WHAT YOU NEED TO DO: Transcribe the following records exactly, images excluded.
━━━━━━━━━━━━━━━━━━━━
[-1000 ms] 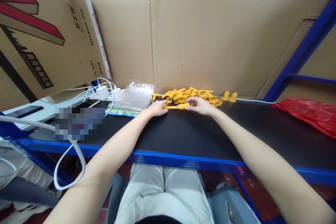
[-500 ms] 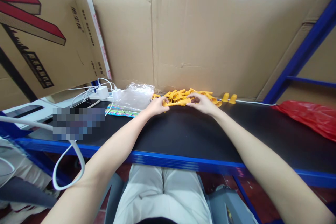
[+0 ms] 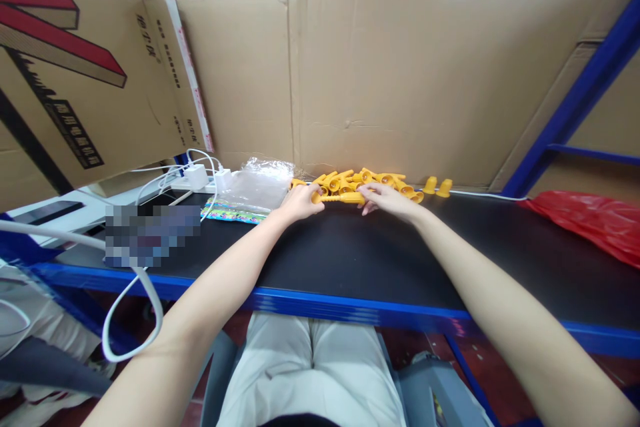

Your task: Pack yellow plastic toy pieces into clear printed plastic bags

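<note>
Between both hands lies a yellow plastic piece [image 3: 343, 197] with a thin ridged shaft and a thicker right end, held level just above the black tabletop. My left hand [image 3: 303, 201] is closed round its left end. My right hand [image 3: 384, 199] pinches its right end between thumb and fingers. Right behind them is a pile of yellow plastic pieces [image 3: 334, 183], several with flared, hollow cup-like ends; my fingers cover part of it. To the right of the pile, two small yellow cups [image 3: 437, 187] stand apart from it.
Left of the pile lie clear plastic bags [image 3: 255, 188] over a colourful printed strip. White chargers [image 3: 197, 177] and cables crowd the left side. A red plastic bag [image 3: 590, 220] is at the right. Cardboard [image 3: 380, 80] walls the back; a blue metal edge [image 3: 350, 309] runs along the front.
The ridged shaft now lies more level between my hands. My right fingers have shifted slightly on its right end, and the hands are otherwise in nearly the same place.
</note>
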Motion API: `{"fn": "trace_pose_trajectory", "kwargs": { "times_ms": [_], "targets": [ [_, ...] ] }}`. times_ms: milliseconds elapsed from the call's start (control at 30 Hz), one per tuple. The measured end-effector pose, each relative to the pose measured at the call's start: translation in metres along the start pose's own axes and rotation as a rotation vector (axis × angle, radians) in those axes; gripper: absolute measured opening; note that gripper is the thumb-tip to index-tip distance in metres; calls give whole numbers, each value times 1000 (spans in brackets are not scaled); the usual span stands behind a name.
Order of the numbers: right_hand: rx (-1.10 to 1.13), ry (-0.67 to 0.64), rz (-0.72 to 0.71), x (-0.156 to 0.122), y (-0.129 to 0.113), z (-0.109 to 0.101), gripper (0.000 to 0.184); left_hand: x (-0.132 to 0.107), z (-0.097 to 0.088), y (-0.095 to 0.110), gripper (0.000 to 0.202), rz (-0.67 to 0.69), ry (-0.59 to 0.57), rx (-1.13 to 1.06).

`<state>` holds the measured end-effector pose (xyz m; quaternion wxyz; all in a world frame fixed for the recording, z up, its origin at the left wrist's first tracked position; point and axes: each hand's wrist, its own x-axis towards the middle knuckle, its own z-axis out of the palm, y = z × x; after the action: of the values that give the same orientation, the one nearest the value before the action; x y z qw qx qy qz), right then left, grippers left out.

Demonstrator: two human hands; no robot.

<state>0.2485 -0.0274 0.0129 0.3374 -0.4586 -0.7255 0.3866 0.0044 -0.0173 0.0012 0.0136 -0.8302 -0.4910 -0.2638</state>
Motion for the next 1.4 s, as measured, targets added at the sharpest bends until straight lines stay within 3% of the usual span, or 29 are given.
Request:
{"fn": "trace_pose_trajectory", "kwargs": {
  "times_ms": [100,200,267,400,667,800,867,1000,1100,1233,1400],
  "targets": [
    [55,-63,-13,-4,-2,-6,44,0,0,-1,35,-12,3,13],
    [71,-114,-25,-6,-2,-10,33,0,-1,0,34,14,20,11],
    [75,-137,-2,-6,-2,-10,36,-1,-1,2,32,53,34,1],
    [71,-87,108,-3,0,-5,57,-3,-3,7,30,84,51,-13],
    [26,-22,222,-1,-2,3,69,-1,-3,8,32,36,42,-15],
    [80,-161,284,-5,-5,-4,71,0,-2,7,34,15,39,-12],
    [124,-213,266,-8,-5,-8,58,0,-1,7,36,-9,31,-14],
    [153,-149,101,-9,-2,-10,55,0,-2,6,36,-5,28,-5],
    [130,-138,53,-7,-1,-8,38,-2,-3,7,34,31,53,12],
    [116,-79,102,-4,-2,-2,52,-4,-6,11,32,68,75,18],
    [69,-23,206,-2,-1,3,62,-4,-7,15,32,22,48,34]
  ]
}}
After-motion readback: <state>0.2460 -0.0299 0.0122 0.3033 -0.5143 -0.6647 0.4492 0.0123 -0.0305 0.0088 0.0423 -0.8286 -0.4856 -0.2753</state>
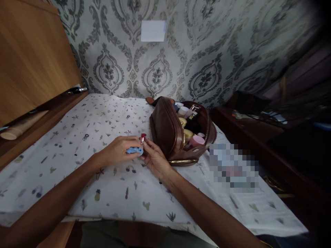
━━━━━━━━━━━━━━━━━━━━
ANSWER AREA:
[-1000 ms] 
[-500 ms] 
[+0 ms] 

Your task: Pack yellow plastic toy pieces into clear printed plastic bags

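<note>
Between both hands lies a yellow plastic piece [image 3: 343, 197] with a thin ridged shaft and a thicker right end, held level just above the black tabletop. My left hand [image 3: 303, 201] is closed round its left end. My right hand [image 3: 384, 199] pinches its right end between thumb and fingers. Right behind them is a pile of yellow plastic pieces [image 3: 334, 183], several with flared, hollow cup-like ends; my fingers cover part of it. To the right of the pile, two small yellow cups [image 3: 437, 187] stand apart from it.
Left of the pile lie clear plastic bags [image 3: 255, 188] over a colourful printed strip. White chargers [image 3: 197, 177] and cables crowd the left side. A red plastic bag [image 3: 590, 220] is at the right. Cardboard [image 3: 380, 80] walls the back; a blue metal edge [image 3: 350, 309] runs along the front.
The ridged shaft now lies more level between my hands. My right fingers have shifted slightly on its right end, and the hands are otherwise in nearly the same place.
</note>
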Motion API: `{"fn": "trace_pose_trajectory", "kwargs": { "times_ms": [_], "targets": [ [_, ...] ] }}`. times_ms: milliseconds elapsed from the call's start (control at 30 Hz), one per tuple. The measured end-effector pose, each relative to the pose measured at the call's start: translation in metres along the start pose's own axes and rotation as a rotation vector (axis × angle, radians) in those axes; gripper: absolute measured opening; note that gripper is the thumb-tip to index-tip distance in metres; calls give whole numbers, each value times 1000 (spans in brackets are not scaled); the usual span stands behind a name.
Order of the numbers: right_hand: rx (-1.10 to 1.13), ry (-0.67 to 0.64), rz (-0.72 to 0.71), x (-0.156 to 0.122), y (-0.129 to 0.113), z (-0.109 to 0.101), gripper (0.000 to 0.184); left_hand: x (-0.132 to 0.107), z (-0.097 to 0.088), y (-0.095 to 0.110), gripper (0.000 to 0.202), rz (-0.67 to 0.69), ry (-0.59 to 0.57), rx (-1.13 to 1.06).

`<state>` holds the measured end-effector pose (xyz m; quaternion wxyz; all in a world frame fixed for the recording, z up, its origin at the left wrist's first tracked position; point and axes: each hand's wrist, its own x-axis towards the middle knuckle, its own z-axis out of the palm, y = z × x; after the action: of the values that give the same orientation, the one nearest the value before the action; x y z qw qx qy qz), right then left, grippers left out.

Demonstrator: two human hands; no robot.

<state>0.2485 -0.0274 0.0129 0.3374 -0.4586 -0.7255 0.3866 0.0044 -0.0173 0.0012 0.0136 -0.8302 -0.4910 -0.2638</state>
Motion for the next 1.4 s, as measured, targets added at the sharpest bends until straight lines stay within 3% of the usual span, or 29 are given.
Request:
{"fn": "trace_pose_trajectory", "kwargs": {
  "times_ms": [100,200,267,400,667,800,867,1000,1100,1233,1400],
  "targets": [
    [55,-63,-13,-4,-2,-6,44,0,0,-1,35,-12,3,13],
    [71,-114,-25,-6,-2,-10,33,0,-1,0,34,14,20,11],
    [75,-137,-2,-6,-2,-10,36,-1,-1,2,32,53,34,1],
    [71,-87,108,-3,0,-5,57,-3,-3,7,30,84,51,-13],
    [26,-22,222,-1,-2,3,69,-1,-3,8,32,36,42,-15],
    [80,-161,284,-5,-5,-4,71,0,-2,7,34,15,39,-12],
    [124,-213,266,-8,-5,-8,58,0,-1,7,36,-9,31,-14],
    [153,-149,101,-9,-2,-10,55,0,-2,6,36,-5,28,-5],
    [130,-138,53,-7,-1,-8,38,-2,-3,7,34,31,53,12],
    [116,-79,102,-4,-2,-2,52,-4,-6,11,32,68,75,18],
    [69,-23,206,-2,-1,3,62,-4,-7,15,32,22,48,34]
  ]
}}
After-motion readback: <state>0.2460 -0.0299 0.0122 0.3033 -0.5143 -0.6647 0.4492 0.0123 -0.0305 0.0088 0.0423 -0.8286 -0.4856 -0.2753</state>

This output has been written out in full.